Faire appel à un paysagiste peut permettre de concevoir un espace harmonieux et fonctionnel. Un bon aménagement du jardin donne du cachet à l’ensemble et valorise le bien immobilier.
Remplir et tester la piscine
La mise en eau est une étape cruciale. Elle doit être progressive pour ne pas déséquilibrer la structure. Pendant le remplissage, on contrôle les niveaux, l’ajustement des pièces à sceller et l’absence de fuites. Le système de filtration est testé en parallèle pour vérifier son bon fonctionnement.
Une fois le bassin rempli, il faut équilibrer l’eau. Le pH, le taux de chlore ou de brome et l’alcalinité doivent être ajustés pour éviter les dépôts et préserver les équipements. L’utilisation de testeurs électroniques ou de bandelettes est recommandée pour un suivi régulier.
Le bon démarrage de la piscine permet d’éviter les problèmes dès les premières semaines. Il est conseillé de mettre en place un calendrier d’entretien dès la mise en service, afin de garantir une eau saine et claire.
Assurer sécurité et conformité
La loi impose aux propriétaires de piscines enterrées d’installer au moins un dispositif de sécurité certifié. Les quatre options autorisées sont : la barrière de protection, l’alarme immergée ou périmétrique, la couverture rigide ou l’abri de piscine. Ces dispositifs doivent répondre à la norme NF P90-306.

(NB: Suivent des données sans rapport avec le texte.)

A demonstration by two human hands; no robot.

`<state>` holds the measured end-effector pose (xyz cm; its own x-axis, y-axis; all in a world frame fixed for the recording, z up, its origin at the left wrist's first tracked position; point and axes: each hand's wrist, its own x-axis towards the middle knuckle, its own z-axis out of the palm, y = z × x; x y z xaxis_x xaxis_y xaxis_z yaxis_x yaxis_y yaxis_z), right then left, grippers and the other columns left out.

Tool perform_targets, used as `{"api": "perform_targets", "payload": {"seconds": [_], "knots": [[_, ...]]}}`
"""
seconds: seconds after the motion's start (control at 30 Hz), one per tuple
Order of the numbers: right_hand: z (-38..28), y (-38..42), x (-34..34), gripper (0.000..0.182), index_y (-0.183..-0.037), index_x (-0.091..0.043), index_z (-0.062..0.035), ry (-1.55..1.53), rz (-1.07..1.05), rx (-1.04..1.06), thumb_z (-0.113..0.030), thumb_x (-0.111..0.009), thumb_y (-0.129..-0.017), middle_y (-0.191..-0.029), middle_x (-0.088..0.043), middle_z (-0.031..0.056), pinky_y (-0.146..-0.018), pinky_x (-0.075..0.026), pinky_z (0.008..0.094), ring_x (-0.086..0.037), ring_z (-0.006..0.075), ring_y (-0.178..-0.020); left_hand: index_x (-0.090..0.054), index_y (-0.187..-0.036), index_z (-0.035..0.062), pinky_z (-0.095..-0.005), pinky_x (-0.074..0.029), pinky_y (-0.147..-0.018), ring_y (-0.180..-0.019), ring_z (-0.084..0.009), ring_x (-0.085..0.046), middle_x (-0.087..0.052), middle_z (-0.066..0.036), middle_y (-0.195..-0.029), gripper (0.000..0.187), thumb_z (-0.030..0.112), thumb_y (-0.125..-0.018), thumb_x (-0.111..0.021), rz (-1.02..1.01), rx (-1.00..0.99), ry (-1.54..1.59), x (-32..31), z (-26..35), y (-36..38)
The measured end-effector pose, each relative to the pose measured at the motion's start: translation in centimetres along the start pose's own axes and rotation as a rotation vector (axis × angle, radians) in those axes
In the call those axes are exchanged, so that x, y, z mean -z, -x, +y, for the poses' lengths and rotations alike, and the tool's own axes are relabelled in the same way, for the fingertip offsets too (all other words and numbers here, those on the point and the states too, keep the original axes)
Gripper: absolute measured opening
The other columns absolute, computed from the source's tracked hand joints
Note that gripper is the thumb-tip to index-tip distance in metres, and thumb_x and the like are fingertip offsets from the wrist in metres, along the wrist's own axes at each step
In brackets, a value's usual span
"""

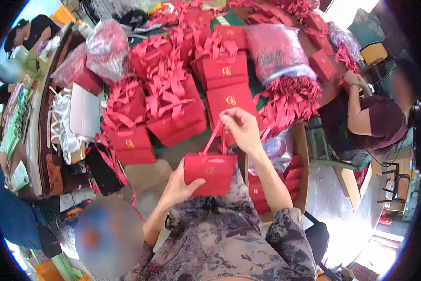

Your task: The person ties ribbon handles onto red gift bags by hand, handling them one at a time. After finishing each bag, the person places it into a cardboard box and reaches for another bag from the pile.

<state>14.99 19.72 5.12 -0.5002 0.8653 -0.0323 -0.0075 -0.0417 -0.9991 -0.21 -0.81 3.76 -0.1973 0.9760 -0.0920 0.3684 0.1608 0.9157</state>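
Note:
A small red bag (pixel 220 175) with a gold emblem is held in front of my body, its ribbon handle (pixel 214 136) stretched upward. My left hand (pixel 178 184) grips the bag's left side, thumb across its front. Above and to the right, my right hand (pixel 241 126) pinches the top of the ribbon between thumb and fingers. Just behind the hands stands a row of similar red bags (pixel 231 100) with gold emblems.
Red bags with ribbons (pixel 177 112) cover much of the table. Plastic-wrapped bundles (pixel 276 51) lie behind. An open cardboard box (pixel 303 164) holding red bags is at my right. A co-worker (pixel 374 117) sits at the right; another person (pixel 13 206) is at the left.

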Motion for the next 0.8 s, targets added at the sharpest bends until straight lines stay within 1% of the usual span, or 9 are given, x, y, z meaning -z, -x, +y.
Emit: {"api": "perform_targets", "payload": {"seconds": [0.1,0.17,0.2,0.3,0.33,0.47,0.6,0.7,0.8], "knots": [[1.0,-0.6,2.6,0.028,-0.121,-0.065,-0.0018,0.229,-0.003,0.080,-0.013,-0.067,-0.095,-0.089,-0.069,0.0079,-0.069,-0.052,0.0302,-0.064,0.0137,-0.075,-0.045,-0.139,-0.0020,-0.0351,-0.045,-0.104,-0.118,-0.0192,-0.060,-0.064,-0.011,-0.127,0.054,0.011,-0.093,-0.070,-0.053,-0.040,0.271,0.4,0.1,-1.4],[0.7,-0.4,4.4,0.034,-0.129,-0.062,-0.0025,0.673,0.267,0.358,-0.009,-0.066,-0.096,-0.098,-0.067,0.0086,-0.068,-0.051,0.0263,-0.067,0.0186,-0.080,-0.046,-0.140,-0.0017,-0.0333,-0.040,-0.108,-0.123,-0.0162,-0.053,-0.059,-0.007,-0.132,0.047,0.009,-0.098,-0.062,-0.016,0.001,0.401,0.9,0.8,-3.4],[1.0,-0.2,5.4,0.040,-0.130,-0.059,-0.0015,0.726,0.255,0.291,-0.011,-0.069,-0.092,-0.105,-0.063,0.0152,-0.074,-0.053,0.0342,-0.066,0.0292,-0.089,-0.047,-0.139,-0.0024,-0.0328,-0.040,-0.108,-0.123,-0.0165,-0.053,-0.059,-0.008,-0.130,0.043,0.006,-0.099,-0.058,0.043,0.010,0.543,0.8,2.4,-4.8],[4.1,0.1,6.9,0.049,-0.130,-0.058,-0.0015,1.076,0.347,0.430,-0.018,-0.075,-0.087,-0.108,-0.060,0.0158,-0.083,-0.051,0.0414,-0.062,0.0345,-0.099,-0.051,-0.135,-0.0025,-0.0314,-0.041,-0.105,-0.119,-0.0155,-0.055,-0.060,-0.008,-0.128,0.038,0.003,-0.098,-0.058,0.168,-0.199,0.487,1.0,5.4,-10.7],[4.3,0.2,6.8,0.058,-0.129,-0.057,-0.0012,1.038,0.361,0.379,-0.027,-0.079,-0.082,-0.111,-0.058,0.0175,-0.089,-0.048,0.0467,-0.056,0.0390,-0.104,-0.052,-0.134,-0.0027,-0.0310,-0.042,-0.104,-0.117,-0.0155,-0.056,-0.061,-0.008,-0.126,0.037,0.003,-0.098,-0.059,0.199,-0.246,0.492,0.8,5.9,-13.0],[5.4,-0.7,6.8,0.063,-0.126,-0.056,0.0004,1.044,0.370,0.320,-0.029,-0.083,-0.077,-0.107,-0.057,0.0184,-0.085,-0.048,0.0463,-0.056,0.0385,-0.100,-0.059,-0.126,-0.0031,-0.0309,-0.048,-0.096,-0.105,-0.0162,-0.062,-0.068,-0.009,-0.114,0.032,0.002,-0.095,-0.062,0.324,-0.504,0.433,-0.6,6.4,-21.0],[7.1,-0.4,6.4,0.061,-0.120,-0.055,0.0006,0.925,0.397,0.323,-0.023,-0.086,-0.073,-0.107,-0.057,0.0172,-0.085,-0.049,0.0440,-0.057,0.0369,-0.099,-0.063,-0.121,-0.0013,-0.0296,-0.048,-0.096,-0.102,-0.0137,-0.063,-0.069,-0.006,-0.112,0.029,-0.002,-0.092,-0.065,0.397,-0.319,0.198,-2.4,3.5,-26.5],[6.9,-0.1,6.6,0.057,-0.116,-0.054,0.0005,0.786,0.384,0.257,-0.019,-0.086,-0.073,-0.107,-0.057,0.0156,-0.085,-0.050,0.0419,-0.058,0.0337,-0.099,-0.063,-0.120,-0.0018,-0.0336,-0.052,-0.089,-0.097,-0.0223,-0.069,-0.073,-0.015,-0.104,0.030,0.006,-0.091,-0.067,0.510,-0.428,0.198,-3.6,1.3,-28.1],[7.0,0.2,6.9,0.047,-0.111,-0.055,-0.0016,0.673,0.405,0.295,-0.011,-0.084,-0.075,-0.101,-0.058,0.0113,-0.080,-0.052,0.0368,-0.059,0.0261,-0.088,-0.065,-0.119,-0.0003,-0.0307,-0.051,-0.088,-0.096,-0.0153,-0.067,-0.073,-0.010,-0.105,0.028,0.004,-0.092,-0.068,0.510,-0.407,0.392,-3.3,0.7,-29.4]]}}
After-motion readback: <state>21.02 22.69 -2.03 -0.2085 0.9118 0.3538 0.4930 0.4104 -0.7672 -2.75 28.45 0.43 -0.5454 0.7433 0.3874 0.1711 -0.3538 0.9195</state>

Le choix dépend du type de bassin, de l’environnement et de l’utilisation prévue. Une alarme est discrète et facile à installer. Une barrière garantit une sécurité physique permanente. Une couverture automatique combine sécurité et protection contre les débris.
Au-delà de l’obligation légale, la sécurité passe aussi par la vigilance : surveiller les enfants, interdire les plongeons dans les zones peu profondes, ranger les jouets flottants. Une piscine sécurisée permet de profiter sereinement de chaque baignade.